(Data extracted from a collection)
- - -
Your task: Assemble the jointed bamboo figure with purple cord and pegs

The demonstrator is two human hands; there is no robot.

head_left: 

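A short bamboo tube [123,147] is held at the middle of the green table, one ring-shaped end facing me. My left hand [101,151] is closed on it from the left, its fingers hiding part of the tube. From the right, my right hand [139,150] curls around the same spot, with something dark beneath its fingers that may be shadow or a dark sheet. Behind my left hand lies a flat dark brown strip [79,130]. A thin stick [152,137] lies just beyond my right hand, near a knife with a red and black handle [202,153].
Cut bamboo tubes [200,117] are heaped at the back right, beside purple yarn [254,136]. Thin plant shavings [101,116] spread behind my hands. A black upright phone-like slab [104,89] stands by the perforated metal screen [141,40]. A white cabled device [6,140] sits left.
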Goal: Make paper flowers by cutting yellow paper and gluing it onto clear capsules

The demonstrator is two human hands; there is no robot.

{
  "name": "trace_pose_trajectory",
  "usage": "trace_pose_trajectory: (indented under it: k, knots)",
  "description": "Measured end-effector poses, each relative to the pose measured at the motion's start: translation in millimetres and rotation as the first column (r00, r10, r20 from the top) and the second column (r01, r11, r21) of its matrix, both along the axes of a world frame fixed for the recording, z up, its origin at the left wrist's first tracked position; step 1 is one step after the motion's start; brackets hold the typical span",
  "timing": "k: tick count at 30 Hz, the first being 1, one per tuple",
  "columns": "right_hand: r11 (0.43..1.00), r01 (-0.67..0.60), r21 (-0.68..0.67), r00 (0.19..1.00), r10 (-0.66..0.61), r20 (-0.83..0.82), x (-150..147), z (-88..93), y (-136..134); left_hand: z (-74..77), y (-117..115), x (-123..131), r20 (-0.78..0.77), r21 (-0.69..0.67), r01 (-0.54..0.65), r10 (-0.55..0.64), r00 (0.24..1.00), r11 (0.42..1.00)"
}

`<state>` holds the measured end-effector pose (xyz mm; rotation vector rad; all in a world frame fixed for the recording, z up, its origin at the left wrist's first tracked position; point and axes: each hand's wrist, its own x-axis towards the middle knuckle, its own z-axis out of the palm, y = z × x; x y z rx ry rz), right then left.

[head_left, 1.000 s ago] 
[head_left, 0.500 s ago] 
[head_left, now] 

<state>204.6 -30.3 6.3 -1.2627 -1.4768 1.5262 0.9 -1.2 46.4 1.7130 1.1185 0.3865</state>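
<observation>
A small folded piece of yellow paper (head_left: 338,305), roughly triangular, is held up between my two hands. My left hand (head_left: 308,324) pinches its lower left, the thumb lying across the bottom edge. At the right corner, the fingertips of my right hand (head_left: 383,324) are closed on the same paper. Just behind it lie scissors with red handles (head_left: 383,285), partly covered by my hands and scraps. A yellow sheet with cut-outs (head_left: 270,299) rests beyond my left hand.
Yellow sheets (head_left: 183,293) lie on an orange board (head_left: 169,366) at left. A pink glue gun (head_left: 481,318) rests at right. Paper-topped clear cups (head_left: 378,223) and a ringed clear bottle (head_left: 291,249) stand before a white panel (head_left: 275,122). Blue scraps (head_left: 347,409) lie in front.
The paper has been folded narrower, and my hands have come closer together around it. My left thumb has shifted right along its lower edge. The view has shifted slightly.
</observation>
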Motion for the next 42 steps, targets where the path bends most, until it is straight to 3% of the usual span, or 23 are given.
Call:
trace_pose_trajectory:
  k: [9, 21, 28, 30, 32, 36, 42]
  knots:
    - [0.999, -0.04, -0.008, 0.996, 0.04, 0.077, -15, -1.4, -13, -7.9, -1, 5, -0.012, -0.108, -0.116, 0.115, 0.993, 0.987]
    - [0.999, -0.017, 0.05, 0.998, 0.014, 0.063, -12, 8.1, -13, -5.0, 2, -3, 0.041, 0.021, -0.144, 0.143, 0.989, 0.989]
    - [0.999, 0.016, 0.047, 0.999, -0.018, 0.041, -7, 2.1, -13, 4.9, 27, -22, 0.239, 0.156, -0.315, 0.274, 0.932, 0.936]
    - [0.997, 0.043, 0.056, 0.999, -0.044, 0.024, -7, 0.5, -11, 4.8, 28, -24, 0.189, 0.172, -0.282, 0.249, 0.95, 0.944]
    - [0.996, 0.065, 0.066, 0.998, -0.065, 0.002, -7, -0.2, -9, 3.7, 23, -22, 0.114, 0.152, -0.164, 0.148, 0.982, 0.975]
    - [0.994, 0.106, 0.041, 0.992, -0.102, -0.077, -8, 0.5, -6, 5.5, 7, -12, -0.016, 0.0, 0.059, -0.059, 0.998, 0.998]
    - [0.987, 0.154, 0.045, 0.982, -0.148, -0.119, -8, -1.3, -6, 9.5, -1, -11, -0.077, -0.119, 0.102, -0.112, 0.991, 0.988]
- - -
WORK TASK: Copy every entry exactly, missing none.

SOLVED EXERCISE:
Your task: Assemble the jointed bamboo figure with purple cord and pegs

The demonstrator is two human hands; there is no robot.

head_left: 

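A short bamboo tube [123,147] is held at the middle of the green table, one ring-shaped end facing me. My left hand [101,151] is closed on it from the left, its fingers hiding part of the tube. From the right, my right hand [139,150] curls around the same spot, with something dark beneath its fingers that may be shadow or a dark sheet. Behind my left hand lies a flat dark brown strip [79,130]. A thin stick [152,137] lies just beyond my right hand, near a knife with a red and black handle [202,153].
Cut bamboo tubes [200,117] are heaped at the back right, beside purple yarn [254,136]. Thin plant shavings [101,116] spread behind my hands. A black upright phone-like slab [104,89] stands by the perforated metal screen [141,40]. A white cabled device [6,140] sits left.
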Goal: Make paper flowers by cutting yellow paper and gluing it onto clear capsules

The demonstrator is two human hands; there is no robot.

{
  "name": "trace_pose_trajectory",
  "usage": "trace_pose_trajectory: (indented under it: k, knots)",
  "description": "Measured end-effector poses, each relative to the pose measured at the motion's start: translation in millimetres and rotation as the first column (r00, r10, r20 from the top) and the second column (r01, r11, r21) of its matrix, both along the axes of a world frame fixed for the recording, z up, its origin at the left wrist's first tracked position; step 1 is one step after the motion's start; brackets hold the typical span",
  "timing": "k: tick count at 30 Hz, the first being 1, one per tuple",
  "columns": "right_hand: r11 (0.43..1.00), r01 (-0.67..0.60), r21 (-0.68..0.67), r00 (0.19..1.00), r10 (-0.66..0.61), r20 (-0.83..0.82), x (-150..147), z (-88..93), y (-136..134); left_hand: z (-74..77), y (-117..115), x (-123..131), r20 (-0.78..0.77), r21 (-0.69..0.67), r01 (-0.54..0.65), r10 (-0.55..0.64), r00 (0.24..1.00), r11 (0.42..1.00)"
}

`<state>` holds the measured end-effector pose (xyz mm; rotation vector rad; all in a world frame fixed for the recording, z up, its origin at the left wrist's first tracked position; point and axes: each hand's wrist, its own x-axis towards the middle knuckle, its own z-axis out of the palm, y = z × x; x y z rx ry rz), right then left.

[head_left, 1.000 s ago] 
[head_left, 0.500 s ago] 
[head_left, now] 

<state>204.6 -30.3 6.3 -1.2627 -1.4768 1.5262 0.9 -1.2 46.4 1.7130 1.1185 0.3865</state>
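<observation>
A small folded piece of yellow paper (head_left: 338,305), roughly triangular, is held up between my two hands. My left hand (head_left: 308,324) pinches its lower left, the thumb lying across the bottom edge. At the right corner, the fingertips of my right hand (head_left: 383,324) are closed on the same paper. Just behind it lie scissors with red handles (head_left: 383,285), partly covered by my hands and scraps. A yellow sheet with cut-outs (head_left: 270,299) rests beyond my left hand.
Yellow sheets (head_left: 183,293) lie on an orange board (head_left: 169,366) at left. A pink glue gun (head_left: 481,318) rests at right. Paper-topped clear cups (head_left: 378,223) and a ringed clear bottle (head_left: 291,249) stand before a white panel (head_left: 275,122). Blue scraps (head_left: 347,409) lie in front.
The paper has been folded narrower, and my hands have come closer together around it. My left thumb has shifted right along its lower edge. The view has shifted slightly.
</observation>
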Motion for the next 42 steps, targets where the path bends most, until it is straight to 3% of the usual span, or 23 are given.
Call:
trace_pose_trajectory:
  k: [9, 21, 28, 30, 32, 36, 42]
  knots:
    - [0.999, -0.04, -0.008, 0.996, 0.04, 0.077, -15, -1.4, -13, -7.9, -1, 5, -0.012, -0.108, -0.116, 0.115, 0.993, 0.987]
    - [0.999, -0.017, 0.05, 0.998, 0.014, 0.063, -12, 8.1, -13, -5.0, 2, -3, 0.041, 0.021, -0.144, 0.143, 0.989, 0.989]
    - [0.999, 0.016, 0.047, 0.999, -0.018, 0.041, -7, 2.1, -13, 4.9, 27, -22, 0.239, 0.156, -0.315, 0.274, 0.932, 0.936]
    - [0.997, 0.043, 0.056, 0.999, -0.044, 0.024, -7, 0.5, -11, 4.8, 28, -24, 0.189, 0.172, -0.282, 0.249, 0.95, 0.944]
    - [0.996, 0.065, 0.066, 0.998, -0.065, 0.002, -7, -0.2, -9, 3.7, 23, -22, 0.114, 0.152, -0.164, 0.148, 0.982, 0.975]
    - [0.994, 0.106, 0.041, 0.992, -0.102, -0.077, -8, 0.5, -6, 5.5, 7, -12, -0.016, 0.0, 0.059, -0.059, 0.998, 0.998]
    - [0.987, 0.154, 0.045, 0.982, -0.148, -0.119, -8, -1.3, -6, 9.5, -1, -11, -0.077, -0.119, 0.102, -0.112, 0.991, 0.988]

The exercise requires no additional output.